● **INSTRUCTIONS TO FOLLOW**: The expected answer is a copy of every line in the listing that has the word "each".

● **COLLECTED MATERIAL**:
================

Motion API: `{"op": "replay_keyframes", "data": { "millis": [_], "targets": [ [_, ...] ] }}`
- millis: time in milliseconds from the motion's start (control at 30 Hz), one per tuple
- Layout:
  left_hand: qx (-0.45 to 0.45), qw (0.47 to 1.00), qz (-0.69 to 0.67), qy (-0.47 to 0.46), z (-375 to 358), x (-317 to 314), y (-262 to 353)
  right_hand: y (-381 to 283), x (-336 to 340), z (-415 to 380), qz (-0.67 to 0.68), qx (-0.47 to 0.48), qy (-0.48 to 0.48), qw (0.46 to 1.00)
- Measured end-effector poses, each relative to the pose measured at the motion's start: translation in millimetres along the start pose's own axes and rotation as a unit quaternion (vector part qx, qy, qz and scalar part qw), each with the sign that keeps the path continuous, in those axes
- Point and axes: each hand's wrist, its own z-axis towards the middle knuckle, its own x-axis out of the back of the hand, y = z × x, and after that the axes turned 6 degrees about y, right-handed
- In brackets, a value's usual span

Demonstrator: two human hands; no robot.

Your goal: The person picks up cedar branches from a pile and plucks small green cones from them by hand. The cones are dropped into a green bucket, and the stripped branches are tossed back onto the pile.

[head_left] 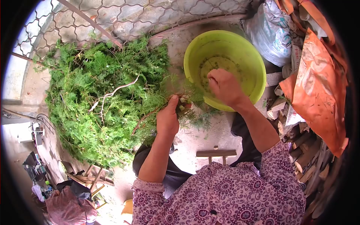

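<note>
Head view, from the left: reddish-brown cloth (67, 206) and a wooden frame (96, 180) lie at the near left. Farther off, a wide heap of green sprigs (108, 67) covers the floor (204, 140), its far edge against a metal lattice (123, 17); a pale twig (120, 88) lies slantwise on top. At the heap's right edge, the left hand (167, 120) is clamped on a leafy branch (144, 119). Its long axis slants from near left to far right, stem toward the heap and leafy end toward the green basin (195, 60). Between heap and basin only a narrow strip of floor shows; a broader patch lies nearer, between the knees, ending at a wooden bar (216, 153). Over the basin's near side, the right hand (227, 88) has its fingers curled together; whether they hold anything, I cannot tell. Small dark bits (215, 62) lie in the basin. Its right side is hemmed in by a white sack (272, 33), an orange sheet (318, 90) and, nearer, stacked firewood (307, 157).
</note>
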Motion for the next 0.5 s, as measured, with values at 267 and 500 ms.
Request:
{"op": "replay_keyframes", "data": {
  "millis": [267,500],
  "targets": [
    [-0.028,0.988,0.136,0.062,-11,-15,0,-40,-11,-15,0.148,0.042,-0.032,0.988],
    [-0.047,0.989,0.138,0.0,-8,-11,-10,-33,-17,-15,0.186,-0.029,-0.131,0.973]
  ]
}}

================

● **RESPONSE TO THIS EXERCISE**:
- Measured end-effector poses, each relative to the pose measured at the motion's start: translation in millimetres along the start pose's own axes and rotation as a unit quaternion (vector part qx, qy, qz and scalar part qw), each with the sign that keeps the path continuous, in those axes
- Point and axes: each hand's wrist, its own z-axis towards the middle knuckle, its own x-axis out of the back of the hand, y = z × x, and after that the axes turned 6 degrees about y, right-handed

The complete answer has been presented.